The Eclipse Mercury is small in stature, but it has shoulders broad enough to support all your hopes and dreams. A glossy parlour-sized electro, packed full of bells and whistles, and with some seductive curves, this is an awful lot of guitar in a pint-sized footprint.
You may baulk at the idea of putting down your dreadnought in favour of something more petite, but fear not - you don't need to be a fingerstyle purist to enjoy this guitar (although it sounds utterly bewitching if you do).
Strummed, the Faith is brash and surprisingly boisterous. There's plenty of volume, but more importantly, there's also a rich, responsive tone with a bright, lively top-end. The shallow C profile neck is sleek and beautifully finished - a statement that befits the whole instrument. The attention to detail here is impressive, and there are plenty of details to get right, from the flawless high-gloss finish to the binding, well-suited abalone rosette and mother-of-pearl inlay at the 12th fret.
Faith certainly puts the emphasis in all the right places, with tone and build quality at the top of the list, but looks have been given an equal billing. That cutaway - or should that be scoop - stands out straight away. Inspired by Faith endorsee Beth Nielsen Chapman, it's an artfully executed quirk that catches the eye, and allows for easier access to the top frets.
The Eclipse Mercury also boasts the thoroughly impressive Shadow Hex preamp, which transforms it from a powerful small-bodied acoustic into a compelling proposition. Aside from the usual features (built-in tuner, treble, mid and tone controls), the Shadow Hex has six individual trim controls for each string, and a pan knob.

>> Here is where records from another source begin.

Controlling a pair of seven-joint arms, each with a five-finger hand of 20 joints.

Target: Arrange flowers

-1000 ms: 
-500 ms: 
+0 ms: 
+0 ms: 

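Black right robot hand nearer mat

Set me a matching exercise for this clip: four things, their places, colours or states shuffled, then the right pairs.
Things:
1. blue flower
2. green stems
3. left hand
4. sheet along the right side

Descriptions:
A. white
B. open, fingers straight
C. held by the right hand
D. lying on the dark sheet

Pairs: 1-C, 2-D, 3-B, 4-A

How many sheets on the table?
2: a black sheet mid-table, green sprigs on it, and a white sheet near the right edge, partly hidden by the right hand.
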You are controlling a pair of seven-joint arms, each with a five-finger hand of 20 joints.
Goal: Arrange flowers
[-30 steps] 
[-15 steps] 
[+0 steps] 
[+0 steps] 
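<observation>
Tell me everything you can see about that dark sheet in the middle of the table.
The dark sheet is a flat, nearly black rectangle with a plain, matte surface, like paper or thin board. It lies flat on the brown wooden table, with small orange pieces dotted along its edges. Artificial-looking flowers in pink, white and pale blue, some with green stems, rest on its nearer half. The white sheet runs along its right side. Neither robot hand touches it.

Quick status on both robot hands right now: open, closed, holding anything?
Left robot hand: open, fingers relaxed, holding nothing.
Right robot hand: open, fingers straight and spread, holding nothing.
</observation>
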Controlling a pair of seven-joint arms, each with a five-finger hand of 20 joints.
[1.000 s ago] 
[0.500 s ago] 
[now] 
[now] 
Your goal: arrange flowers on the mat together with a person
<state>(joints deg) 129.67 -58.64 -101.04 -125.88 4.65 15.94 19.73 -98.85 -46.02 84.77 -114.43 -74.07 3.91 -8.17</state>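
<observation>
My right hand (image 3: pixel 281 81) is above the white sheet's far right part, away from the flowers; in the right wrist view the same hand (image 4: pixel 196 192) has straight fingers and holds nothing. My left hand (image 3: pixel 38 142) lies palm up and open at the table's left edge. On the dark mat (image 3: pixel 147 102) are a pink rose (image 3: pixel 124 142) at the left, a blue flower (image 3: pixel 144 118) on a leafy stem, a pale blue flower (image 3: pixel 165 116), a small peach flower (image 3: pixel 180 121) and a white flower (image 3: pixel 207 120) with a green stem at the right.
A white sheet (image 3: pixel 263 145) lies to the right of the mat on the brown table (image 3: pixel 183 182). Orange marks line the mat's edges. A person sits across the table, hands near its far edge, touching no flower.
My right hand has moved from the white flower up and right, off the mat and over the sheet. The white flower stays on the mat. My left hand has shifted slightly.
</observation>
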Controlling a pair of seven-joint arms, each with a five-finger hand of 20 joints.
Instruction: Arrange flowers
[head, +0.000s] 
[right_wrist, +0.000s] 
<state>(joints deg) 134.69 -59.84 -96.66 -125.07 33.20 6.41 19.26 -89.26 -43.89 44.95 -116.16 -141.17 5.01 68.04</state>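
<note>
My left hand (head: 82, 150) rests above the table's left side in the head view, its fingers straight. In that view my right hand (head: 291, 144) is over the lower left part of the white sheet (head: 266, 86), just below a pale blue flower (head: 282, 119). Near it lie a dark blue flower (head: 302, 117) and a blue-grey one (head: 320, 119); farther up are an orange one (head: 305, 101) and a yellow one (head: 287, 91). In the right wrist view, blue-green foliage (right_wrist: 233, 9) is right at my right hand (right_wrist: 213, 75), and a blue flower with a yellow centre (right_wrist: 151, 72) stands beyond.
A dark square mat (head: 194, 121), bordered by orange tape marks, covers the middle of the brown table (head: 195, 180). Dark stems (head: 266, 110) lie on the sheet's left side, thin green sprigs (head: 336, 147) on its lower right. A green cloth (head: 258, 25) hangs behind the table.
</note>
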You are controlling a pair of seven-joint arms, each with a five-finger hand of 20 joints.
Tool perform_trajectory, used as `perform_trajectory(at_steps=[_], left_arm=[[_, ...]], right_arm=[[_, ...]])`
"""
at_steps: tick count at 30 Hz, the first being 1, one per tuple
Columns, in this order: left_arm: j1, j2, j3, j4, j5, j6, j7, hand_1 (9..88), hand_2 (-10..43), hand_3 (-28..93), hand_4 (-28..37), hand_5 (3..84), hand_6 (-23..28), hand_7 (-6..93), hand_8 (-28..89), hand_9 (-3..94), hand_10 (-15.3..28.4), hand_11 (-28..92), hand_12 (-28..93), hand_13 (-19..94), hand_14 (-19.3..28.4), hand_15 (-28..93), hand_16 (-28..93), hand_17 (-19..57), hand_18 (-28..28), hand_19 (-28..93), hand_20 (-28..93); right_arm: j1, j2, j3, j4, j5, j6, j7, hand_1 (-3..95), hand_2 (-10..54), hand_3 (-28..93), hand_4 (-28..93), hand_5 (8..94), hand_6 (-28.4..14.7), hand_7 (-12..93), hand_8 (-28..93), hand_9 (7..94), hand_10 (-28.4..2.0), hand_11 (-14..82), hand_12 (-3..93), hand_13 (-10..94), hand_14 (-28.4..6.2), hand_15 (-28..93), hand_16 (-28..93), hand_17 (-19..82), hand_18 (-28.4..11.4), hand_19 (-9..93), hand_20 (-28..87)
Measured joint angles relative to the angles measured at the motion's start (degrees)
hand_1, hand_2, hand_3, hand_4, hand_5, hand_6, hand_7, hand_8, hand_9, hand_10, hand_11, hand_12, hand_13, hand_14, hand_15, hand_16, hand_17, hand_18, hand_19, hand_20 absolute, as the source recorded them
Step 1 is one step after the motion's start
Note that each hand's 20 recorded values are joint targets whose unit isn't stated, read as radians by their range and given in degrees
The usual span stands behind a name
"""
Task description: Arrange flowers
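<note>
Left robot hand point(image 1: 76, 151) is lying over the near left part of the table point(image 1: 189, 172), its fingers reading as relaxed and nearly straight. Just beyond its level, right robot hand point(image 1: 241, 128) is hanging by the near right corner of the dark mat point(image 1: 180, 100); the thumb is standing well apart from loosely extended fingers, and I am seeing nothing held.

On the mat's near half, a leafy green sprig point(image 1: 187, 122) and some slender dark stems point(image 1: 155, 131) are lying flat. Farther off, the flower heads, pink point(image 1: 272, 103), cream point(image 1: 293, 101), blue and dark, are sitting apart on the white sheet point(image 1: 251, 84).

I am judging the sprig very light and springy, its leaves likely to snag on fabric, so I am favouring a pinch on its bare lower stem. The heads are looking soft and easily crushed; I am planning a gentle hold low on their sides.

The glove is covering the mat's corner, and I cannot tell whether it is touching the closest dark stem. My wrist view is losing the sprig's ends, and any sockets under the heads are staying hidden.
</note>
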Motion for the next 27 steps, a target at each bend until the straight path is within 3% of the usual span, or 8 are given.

When the pan control is over to the left, you've got a standard mono-output electro, but spin it to the right and it kicks into stereo. With a stereo Y cable, you can broaden your sound field, with each string occupying its own space on the spectrum and adjustable with a fingernail or plectrum. It's mightily impressive, and though it sounds complicated, in reality it's gloriously simple.